Since the early 1980s, CD-1 mice have been among the most widely used outbred strains in toxicology research [4], and continue to provide validated models of tolerance to the effects of numerous drugs of abuse, including opioids [5], ethanol [6], benzodiazepines [7], inhalants [8], and caffeine [9]. In addition, CD-1 mice are also widely used in the study of drug dependence and withdrawal [10,11,12], rewarding effects [13,14,15], and drug-elicited toxicities [16]. Recently, CD-1 mice have been widely used to examine the behavioral and toxicological effects of abused synthetic cannabinoids, including JWH-018 [17,18], 5F-ADBINACA, AB-FUBINACA, and STS-135 [19], AKB48 and 5F-AKB48 [20], and JWH-250 and JWH-073 [21]. Evaluation of cannabimimetic effects in rodents typically involves a “tetrad” assay with measures of hypothermia, antinociception, catalepsy, and suppression of locomotor activity [22]. Each endpoint is dose-dependently elicited by CB1R agonists and attenuated by CB1R antagonists using hypothermia as the hallmark of CB1R activation [23,24]. Previously, we reported tolerance development to tetrad effects for several SCBs, and discovered initial evidence that hypothermia tolerance was mediated by dramatic downregulation and desensitization of CB1Rs in mice [25]. The translatability of these findings to humans depends on the conservation of SCB metabolic pathways because these processes alter drug structure, and hence the potency and overall clearance of the drugs, impacting the strength and longevity of the SCB response. Accordingly, suppression of SCB metabolism by the pan-cytochrome P450 (CYP) inhibitor 1-aminobenzotriazole (ABT) increased hypothermia in mice caused by numerous SCBs, including 5F-APINACA (5F-AKB48) [26,27]. These studies implicated a common dominance of CYPs in metabolism between mice and humans; however, there are no current studies that determine which metabolic pathways exist in mice and how important they are in the metabolic clearance of SCBs relative to humans. This lack of knowledge raises questions as to the suitability of CD-1 mice as appropriate surrogates for understanding the contributions of SCB metabolism to responses and the factors influencing these responses with respect to humans.

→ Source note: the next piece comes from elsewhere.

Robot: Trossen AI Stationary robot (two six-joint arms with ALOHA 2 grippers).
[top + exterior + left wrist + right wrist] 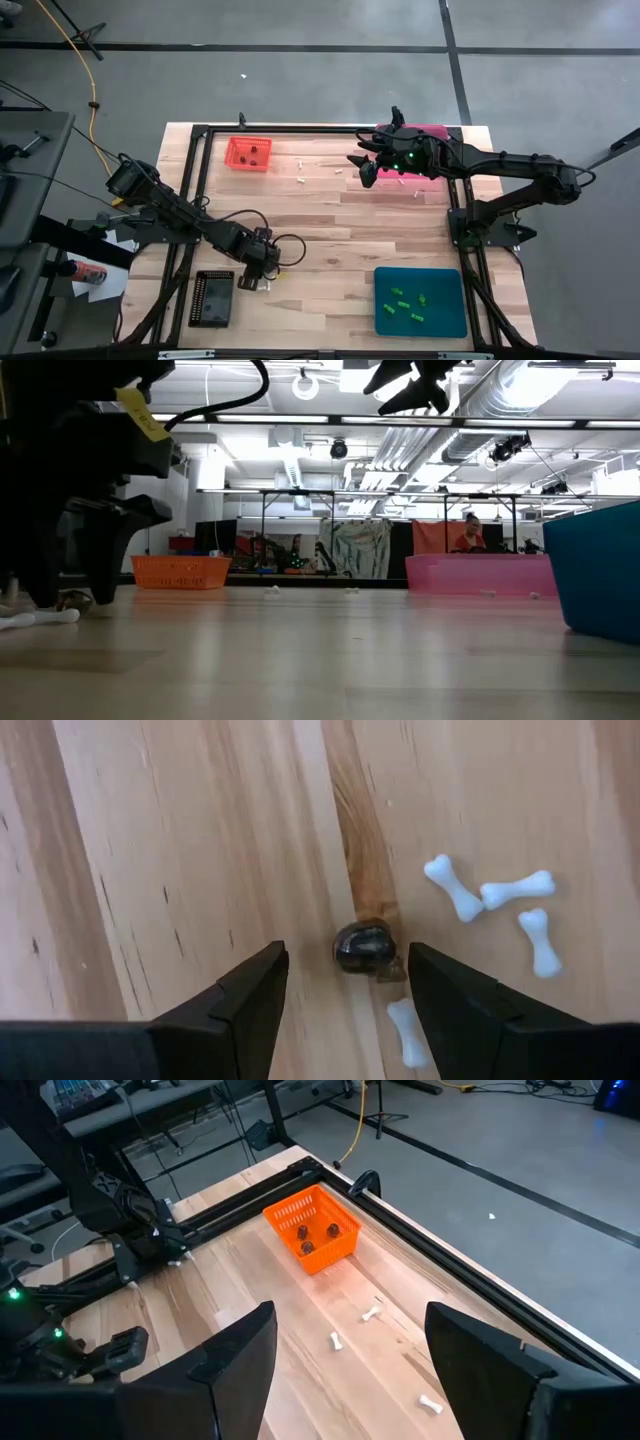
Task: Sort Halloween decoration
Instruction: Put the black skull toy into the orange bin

Herein, we describe the first assessment and comparison of the metabolism of SCB, 5F-APINACA, by human and CD-1 mouse liver microsomes for in vitro steady-state analyses. As a first step, we further optimized our previously reported conditions [28] to minimize the turnover of highly efficient reactions for a more accurate, direct assessment of the initial committed steps for 5F-APINACA oxidations. Unlike previous reports [27,28,29,30], 5F-APINACA was limited to the sequential oxidation of the adamantyl group and initial oxidative defluorination, avoiding reaction steps and higher order metabolites (Figure 1). These initial reaction studies were coupled with liquid chromatography–mass spectrometry (LC–MS) analyses to characterize metabolite structures and infer their identities. Under steady-state conditions, we determined kinetic profiles for human and CD-1 microsomal metabolism of 5F-APINACA. As a first approach, traditional kinetic models were fit to the data for the comparison of apparent mechanisms and kinetic parameters to those reported in the literature. Follow up analyses involved more in-depth kinetic assessments of individual reaction steps and the global fitting of differential rate equations to data for all metabolites, simultaneously [31,32]. These efforts identified which enzyme–substrate interactions played critical roles in determining the overall relationship between substrate concentration and rates of reactions. Lastly, we assessed the conservation of CYP isozymes responsible for metabolism between species using chemical inhibitor phenotyping.
2. Materials and Methods
2.1. Materials
All chemical solvents, salts, and buffers were purchased from Thermo Scientific (Waltham, MA, USA). CYP isozyme inhibitors α-naphthoflavone, (+)-N-3-benzylnirvanol, ketoconazole, montelukast sodium, quinidine, sulfaphenazole, ticlopidine hydrochloride, and tranylcypromine sulfate were purchased from Millipore-Sigma. The substrate (5OH-APINACA) and CYP isozyme inhibitors (1-aminobenzotriazole and 4-methylpyrazole hydrochloride) were purchased from Cayman Chemical (Ann Arbor, MI, USA). NADPH-regenerating system components NADP disodium salt, glucose-6-phosphate dehydrogenase, and glucose-6-phosphate were purchased from Millipore-Sigma (St. Louis, MO, USA), while magnesium chloride salt was purchased from Thermo Fisher Scientific. The substrate 5F-APINACA was provided by Dr. William Fantegrossi. Human liver microsomes pooled from 150 individuals, lot#38296, and P450 contribution of 0.380 nmol/mg, were purchased from Corning (Corning, NY, USA). CD-1 male mouse liver microsomes pooled from 6424 mice, lot#2010017, and P450 contribution of 0.671 nmol/mg, were purchased from Sekisui Xenotech (Kansas City, KS, USA). Internal standard acenocoumarol was purchased from Toronto Research Chemicals (Toronto, ON, Canada). ACD/ChemSketch 2017.2.1 software (Toronto, ON, Canada) was used for rendering structures of molecules.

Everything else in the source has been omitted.